ELMo model training algorithm

  1. Initialize the word vectors:
  • The word vectors are usually initialized randomly using a Gaussian distribution.
  • Alternatively, you can use pre-trained word vectors such as Word2Vec or GloVe.
  1. Process the input sequence:
  • Input the sequence of words w[1], w[2], ..., w[t-1] into the forward layer and the backward layer.
  • The forward layer processes the words from left to right, and the backward layer processes the words from right to left.
  • Each layer has its own set of weights and biases, which are updated during training.
  1. Compute the output:
  • The output of the forward layer and the backward layer are combined to form the final output o[t].
  • The final output is used to predict the next word w[t].
  1. Compute the loss:
  • The loss is computed as the difference between the predicted word w[t] and the true word w[t].
  • The loss function is usually the cross-entropy loss, which measures the difference between the predicted probability distribution and the true probability distribution.
  1. Update the weights and biases:
  • The weights and biases of the forward and backward layers are updated using gradient descent and backpropagation.
  1. Repeat steps 2-5 for all words in the input sequence.

ELMo generates contextualized word embeddings by combining the hidden states of a bi-directional language model (BLM) in a specific way.

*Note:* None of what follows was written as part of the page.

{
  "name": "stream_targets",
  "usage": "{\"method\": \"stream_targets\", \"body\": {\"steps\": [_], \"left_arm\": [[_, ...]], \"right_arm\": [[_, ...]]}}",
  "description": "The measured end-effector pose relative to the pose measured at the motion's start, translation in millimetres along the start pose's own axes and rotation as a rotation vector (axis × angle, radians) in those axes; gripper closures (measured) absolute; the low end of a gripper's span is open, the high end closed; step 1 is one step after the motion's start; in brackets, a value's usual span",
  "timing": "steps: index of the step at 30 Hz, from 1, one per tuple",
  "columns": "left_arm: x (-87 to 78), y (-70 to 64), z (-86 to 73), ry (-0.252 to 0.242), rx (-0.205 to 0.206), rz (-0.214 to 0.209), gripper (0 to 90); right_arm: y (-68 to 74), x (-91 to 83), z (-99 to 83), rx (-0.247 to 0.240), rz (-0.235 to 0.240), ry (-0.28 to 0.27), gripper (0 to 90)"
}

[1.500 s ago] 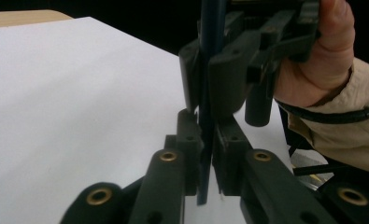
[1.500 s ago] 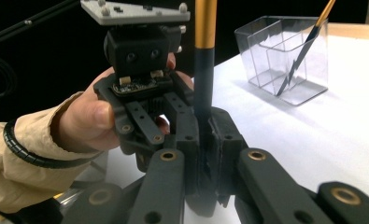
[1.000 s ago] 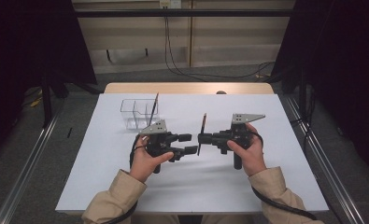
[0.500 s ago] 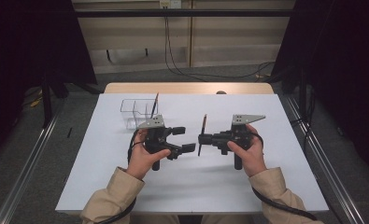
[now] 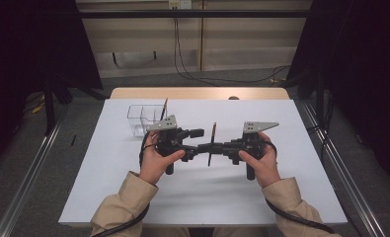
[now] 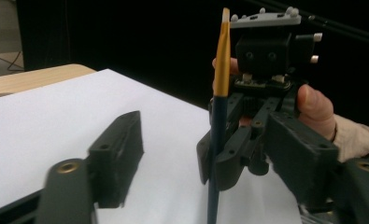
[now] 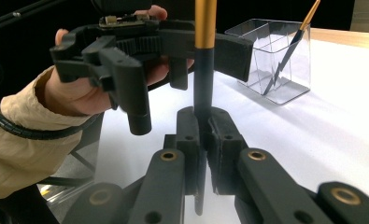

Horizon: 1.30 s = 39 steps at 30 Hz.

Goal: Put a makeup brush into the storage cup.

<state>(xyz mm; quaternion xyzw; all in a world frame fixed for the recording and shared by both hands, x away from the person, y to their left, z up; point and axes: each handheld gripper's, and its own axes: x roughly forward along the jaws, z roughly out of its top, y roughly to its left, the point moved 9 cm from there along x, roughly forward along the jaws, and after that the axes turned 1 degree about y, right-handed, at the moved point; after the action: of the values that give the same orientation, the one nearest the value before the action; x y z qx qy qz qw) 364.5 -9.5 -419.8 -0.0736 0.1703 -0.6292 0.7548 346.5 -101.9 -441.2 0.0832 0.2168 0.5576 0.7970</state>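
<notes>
A dark blue pencil with a gold top stands upright over the middle of the table. My right gripper is shut on its lower part. The right gripper also appears in the left gripper view, facing the camera. My left gripper is open, with one jaw on each side of the pencil and not touching it. At the back left, a clear plastic holder contains a second pencil that leans against its wall.
White paper covers the wooden table. Metal rails run along the floor on both sides, and cables lie on the floor behind the table.
My left gripper has moved right towards the right gripper, so its open jaws now stand on either side of the pencil. The right gripper and pencil have barely moved.
</notes>
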Motion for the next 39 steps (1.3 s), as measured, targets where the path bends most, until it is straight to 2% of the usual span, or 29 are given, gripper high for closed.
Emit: {"method": "stream_targets", "body": {"steps": [5,8,11,15,17,23,28,39], "left_arm": [[0.9,-0.9,1.8,0.012,0.018,0.006,44.9],[0.4,-1.3,2.4,0.015,-0.001,0.009,55.3],[1.7,-3.3,2.0,0.018,0.004,-0.003,60.5],[3.3,-4.1,1.0,0.033,0.012,0.011,66.6],[3.4,-4.8,2.1,0.022,0.006,0.001,71.5],[4.1,-8.5,1.6,0.027,0.033,-0.007,82.8],[3.7,-9.6,2.7,0.017,0.044,-0.007,83.5],[-2.9,-8.9,7.1,-0.006,0.059,0.011,83.5]], "right_arm": [[1.1,1.3,-0.1,-0.005,0.002,0.004,84.6],[1.8,2.6,-1.0,-0.007,0.005,0.009,84.6],[2.6,4.2,-1.3,-0.011,0.005,0.012,84.6],[3.6,5.6,-1.2,-0.015,0.008,0.015,84.5],[4.4,5.9,-0.9,-0.018,0.009,0.017,84.5],[4.4,6.4,-1.0,-0.022,0.005,0.018,84.5],[4.8,5.4,-0.4,-0.032,0.001,0.013,83.3],[2.9,0.1,-1.3,-0.055,-0.024,0.013,50.3]]}}
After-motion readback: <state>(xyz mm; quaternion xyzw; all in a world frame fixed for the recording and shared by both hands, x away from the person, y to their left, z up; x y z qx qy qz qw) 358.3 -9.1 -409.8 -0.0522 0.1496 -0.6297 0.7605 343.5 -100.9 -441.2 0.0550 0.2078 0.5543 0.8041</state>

The BLM consists of two layers: a forward layer that processes the input words from left to right, and a backward layer that processes the input words from right to left. The hidden state of the BLM at each position t is a vector h[t] that represents the context of the word at that position.

To generate the contextualized embedding for a word, ELMo concatenates the hidden states from the forward and backward layers and applies a weighted summation. The hidden states are combined using a task-specific weighting of all biLM layers. The weighting is controlled by a set of learned weights γ_task and a bias term s_task. The ELMo embeddings for a word at position k are computed as a weighted sum of the hidden states from all L layers of the biLM:

ELMo_task_k = E(R_k; Θtask) = γ_task_L * h_LM_k,L + γ_task{L-1} * h_LM_k,{L-1} + … + γ_task_0 * h_LM_k,0 + s_task

Here, h_LM_k,j represents the hidden state at position k and layer j of the biLM, and γ_task_j and s_task are the task-specific weights and bias term, respectively. The task-specific weights and bias term are learned during training, and are used to combine the hidden states in a way that is optimal for the downstream task.

Using ELMo for NLP tasks

ELMo can be used to improve the performance of supervised NLP tasks by providing context-dependent word embeddings that capture not only the meaning of the individual words, but also their context in the sentence.

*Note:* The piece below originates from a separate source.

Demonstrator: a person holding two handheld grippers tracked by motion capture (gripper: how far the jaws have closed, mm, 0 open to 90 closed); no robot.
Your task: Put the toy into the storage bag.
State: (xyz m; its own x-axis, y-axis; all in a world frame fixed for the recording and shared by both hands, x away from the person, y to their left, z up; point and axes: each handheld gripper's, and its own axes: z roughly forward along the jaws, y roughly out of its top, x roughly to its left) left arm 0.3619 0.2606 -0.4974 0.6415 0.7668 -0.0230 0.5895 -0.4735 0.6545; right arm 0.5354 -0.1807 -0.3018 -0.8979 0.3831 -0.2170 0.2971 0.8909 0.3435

To use a pre-trained bi-directional language model (biLM) for a supervised NLP task, the first step is to run the biLM and record the layer representations for each word in the input sequence. These layer representations capture the context-dependent information about the words in the sentence, and can be used to augment the context-independent token representation of each word.

In most supervised NLP models, the lowest layers are shared across different tasks, and the task-specific information is encoded in the higher layers. This allows ELMo to be added to the model in a consistent and unified manner, by simply concatenating the ELMo embeddings with the context-independent token representation of each word.

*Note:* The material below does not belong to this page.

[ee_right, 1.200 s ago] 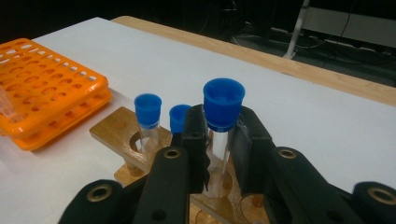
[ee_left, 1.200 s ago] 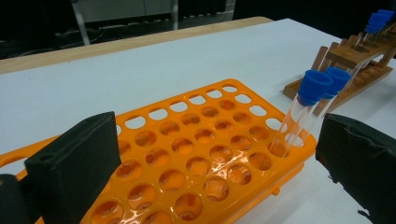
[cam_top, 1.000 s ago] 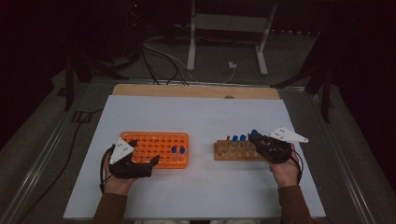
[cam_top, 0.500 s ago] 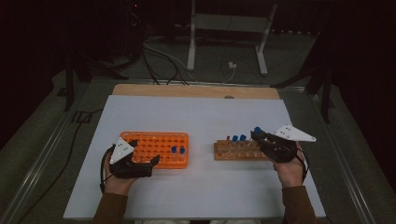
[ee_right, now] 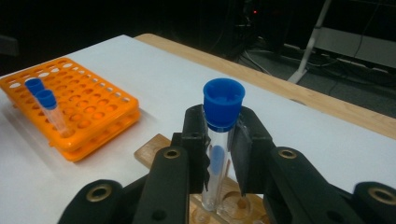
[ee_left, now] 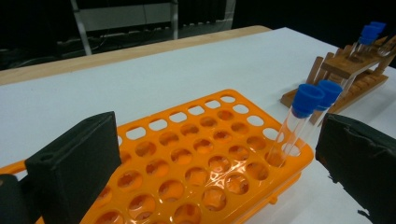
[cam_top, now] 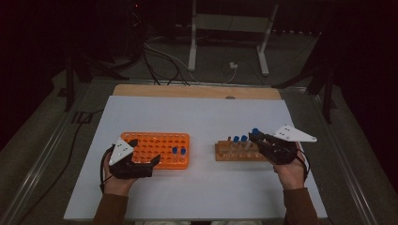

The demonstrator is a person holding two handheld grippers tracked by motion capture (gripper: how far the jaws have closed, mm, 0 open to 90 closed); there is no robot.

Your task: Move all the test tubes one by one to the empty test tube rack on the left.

The model then combines the ELMo embeddings with the context-independent token representation to form a context-sensitive representation h_k, typically using either bidirectional RNNs, CNNs, or feed-forward networks. The context-sensitive representation h_k is then used as input to the higher layers of the model, which are task-specific and encode the information needed to perform the target NLP task. It can be helpful to add a moderate amount of dropout to ELMo and to regularize the ELMo weights by adding a regularization term to the loss function. This can help to prevent overfitting and improve the generalization ability of the model.